Memahami Duka Korban Gempa

Apabila seseorang mati mendadak, entah akibat bencana alam seperti gempa, kecelakaan, pembunuhan, bunuh diri, atau sakit nonkronis, pasti ada orang-orang dekatnya, mulai anak-anak hingga orang tua, yang akan sangat terpengaruh oleh kematian itu. Kematian itu bukan hanya sama sekali tidak diharapkan, tapi juga menabrak pengertian kita tentang apa yang benar atau normal.
Berbeda dengan kematian akibat kanker, stroke, atau kondisi jantung yang sakit-sakitan. Sifat penyakit itu membuat kita lebih siap menerima apa yang bakal terjadi. Meski begitu, kematian orang yang kita cintai tetap menimbulkan shock, bahkan jika kita sudah memperoleh tanda-tanda peringatannya.

Manusia semestinya makhluk cerdas dan mampu mengendalikan banyak aspek kehidupan. Tetapi, tetap banyak yang tidak kita ketahui soal emosi manusia, cara kerja pikiran, atau peran ''keberuntungan'' dan ''peluang'' dalam kehidupan kita. Akibatnya, nyaris tidak mungkin menjelaskan kepada ibu atau ayah yang berduka mengapa anak perempuan atau lelakinya -yang dia harapkan berumur lebih panjang daripada dirinya- ternyata dipanggil Tuhan telebih dahulu.
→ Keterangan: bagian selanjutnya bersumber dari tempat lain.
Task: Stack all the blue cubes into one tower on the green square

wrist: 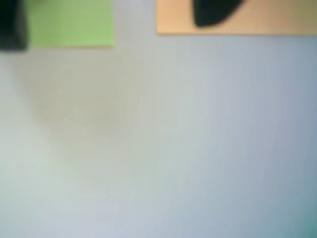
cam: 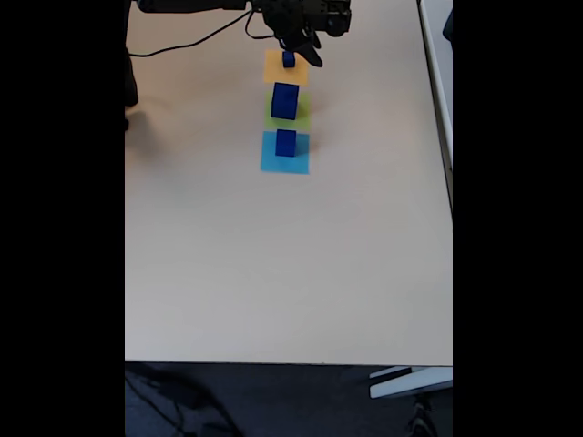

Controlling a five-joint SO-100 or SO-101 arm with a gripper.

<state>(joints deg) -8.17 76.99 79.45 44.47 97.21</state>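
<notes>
We're hovering our black claw (cam: 310, 53), state unclear, by the small navy-blue cube (cam: 289, 60) on the orange-yellow paper square (cam: 285, 69), so next we'd grab it.

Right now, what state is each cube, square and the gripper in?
Small cube: on the orange square, unstacked.
Large cube: on the green square, nothing on top.
Medium cube: on the light-blue square, unstacked.
Gripper: above the small cube; open or shut unclear.

Office or lab: plain beige table (cam: 273, 273), cable (cam: 182, 44), dark floor (cam: 273, 401).
</notes>
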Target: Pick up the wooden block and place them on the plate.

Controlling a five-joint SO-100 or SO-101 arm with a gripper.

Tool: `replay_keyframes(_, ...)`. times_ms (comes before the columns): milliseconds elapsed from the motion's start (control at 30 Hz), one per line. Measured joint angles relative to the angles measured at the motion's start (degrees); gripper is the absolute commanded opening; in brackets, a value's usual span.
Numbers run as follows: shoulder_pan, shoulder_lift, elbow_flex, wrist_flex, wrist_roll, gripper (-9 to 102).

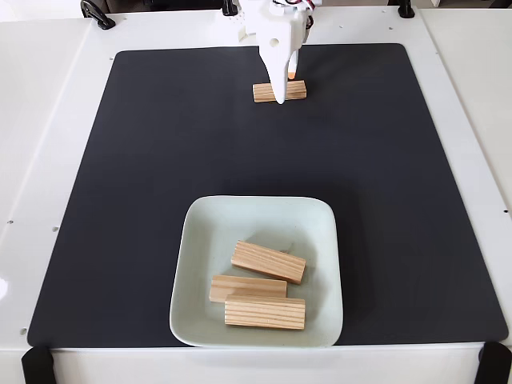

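Fixed view, setting: a white counter (48, 120) is carrying a large black mat (160, 160), seen from above and from the near edge.

Arm: a white arm (276, 32) is reaching down from the far edge of the counter, its gripper (282, 98) pointing down at the far middle of the mat.

Fingers: the white fingers (280, 84) are standing over the middle of a wooden block (268, 92), covering its centre; whether they are spread around it or pinching it cannot be told from this angle.

Block under the gripper: a pale bar with striped grain is lying flat on the mat, long side running left to right, well apart from the plate.

Plate: a squarish pale mint-white plate (192, 272) with rounded corners and a raised rim is sitting on the near half of the mat, close to its near edge.

Blocks on the plate: three more bars are lying inside the rim. One block (269, 262) is resting tilted, nearest the plate's middle. A second block (246, 285) is lying just nearer and to the left. A third block (265, 312) is sitting closest to the near rim, touching or overlapping the second.

Counter corners: black clamps (36, 364) are gripping the near corners, and dark fittings are showing along the far edge.
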Motion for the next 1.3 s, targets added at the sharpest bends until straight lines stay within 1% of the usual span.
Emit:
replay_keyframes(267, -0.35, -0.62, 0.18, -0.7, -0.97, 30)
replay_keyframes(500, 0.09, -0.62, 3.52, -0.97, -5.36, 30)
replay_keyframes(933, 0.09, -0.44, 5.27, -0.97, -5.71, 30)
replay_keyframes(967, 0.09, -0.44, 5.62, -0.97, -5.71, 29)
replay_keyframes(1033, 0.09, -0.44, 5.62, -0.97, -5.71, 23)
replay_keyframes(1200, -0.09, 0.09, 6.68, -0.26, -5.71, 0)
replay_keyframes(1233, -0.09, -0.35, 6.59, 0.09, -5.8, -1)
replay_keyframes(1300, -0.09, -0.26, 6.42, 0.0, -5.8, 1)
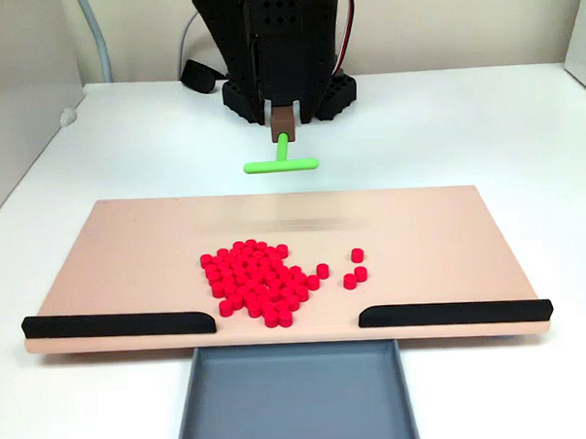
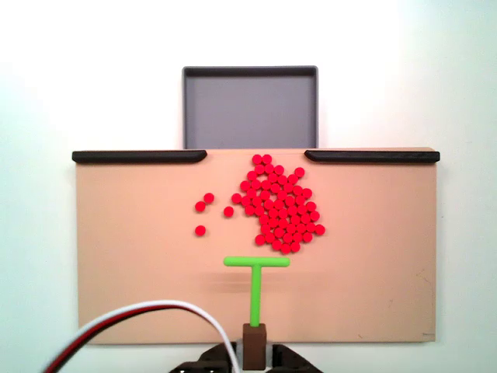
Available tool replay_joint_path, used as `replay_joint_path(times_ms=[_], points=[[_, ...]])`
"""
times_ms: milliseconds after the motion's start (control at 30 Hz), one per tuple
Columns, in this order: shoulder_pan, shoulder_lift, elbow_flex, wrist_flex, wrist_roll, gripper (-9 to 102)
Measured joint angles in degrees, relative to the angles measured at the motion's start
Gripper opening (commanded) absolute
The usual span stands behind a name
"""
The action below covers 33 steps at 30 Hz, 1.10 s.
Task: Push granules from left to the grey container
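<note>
Table [image 1: 95, 150] first, white and wide, carrying everything else. On it lies a tan board [image 1: 129, 256], long side to side, seen again from above in the other fixed view [image 2: 132, 264]. Two black strips [image 1: 118, 325] run along one long edge of the board, one at each end, with a gap between them in the middle.

Just beyond that gap, touching the board's edge, sits the grey container [image 1: 296, 399], a shallow tray with a low rim, narrower than the board; from above it shows at the top [image 2: 250, 109], and its floor is bare.

The black arm [image 1: 285, 45] stands at the opposite long edge of the board, with a red, white and black cable [image 2: 140, 322] curving off to the left in the view from above.

The gripper [image 1: 283, 123] is clamped on the brown block at the end of a green T-shaped pusher [image 2: 255, 284], whose crossbar lies over the board, just short of the pile and apart from it.

The granules [image 2: 279, 206] are bright red and heaped on the board near the gap, close to the container but still on the wood. A few strays [image 2: 203, 208] lie apart to the left of the heap in that same view.
</note>
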Motion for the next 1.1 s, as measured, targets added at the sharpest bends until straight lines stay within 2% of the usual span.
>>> replay_joint_path(times_ms=[167, 400, 933, 1100], points=[[-4.1, 1.0, 0.0, 0.0, 6.9, 0], [-10.7, 1.4, 0.0, 0.0, 22.7, 0], [-18.0, -1.2, 0.0, 0.1, 61.7, 0], [-19.3, -7.3, -6.9, 0.2, 72.9, 0]])
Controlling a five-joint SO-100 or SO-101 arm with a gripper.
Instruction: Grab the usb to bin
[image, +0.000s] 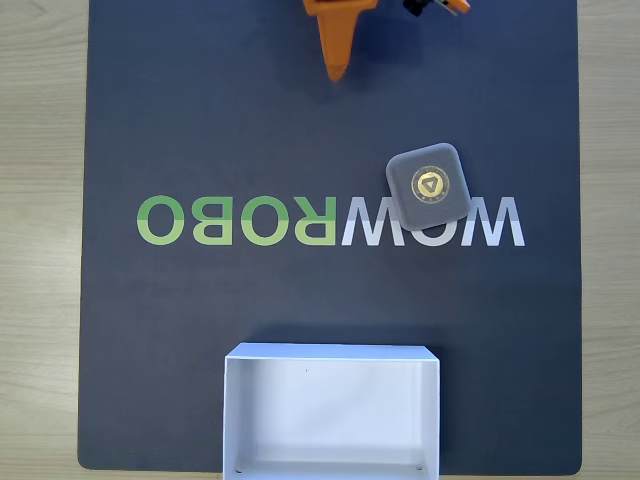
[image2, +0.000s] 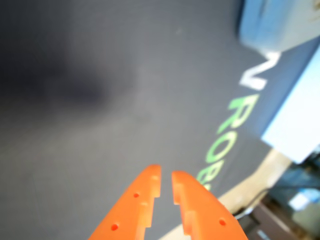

Namun, kita bisa memahami pengalaman berduka. Kita tahu, misalnya, bagaimana biasanya seseorang bereaksi sewaktu diberi tahu bahwa orang yang dicintai telah mati.

***

Pada awalnya, reaksi yang pertama muncul adalah terkejut. Itu merupakan puncak dari ketidakpercayaan. Pikirannya menolak berita yang tidak bisa diterima itu. Orang yang ditinggal mati secara emosional merasa kebas sehingga wajar saja jika seorang ibu bahkan tidak menangis sama sekali atas kematian anaknya.

Reaksi berikutnya bisa berupa kemarahan. Sering orang-orang yang ditinggal mati mengungkapkan rasa marah yang tak bisa ditenangkan terhadap beberapa orang yang dianggap bertanggung jawab atas kematian orang yang dicintainya. Bahkan, Tuhan pun bisa disalahkan karena membiarkan tragedi seperti gempa itu terjadi.

Aspek berikutnya yang sudah bisa diidentifikasi adalah keinginan orang-orang yang ditinggal -suami/istri, orang tua, kakak-adik- untuk menjelaskan dan menerangkan secara rinci segala hal seputar kematian itu. Setiap ada tamu datang, mereka mengulangi lagi keterangan itu, tanpa pernah letih. Itu adalah reaksi penting terhadap kehilangan tersebut.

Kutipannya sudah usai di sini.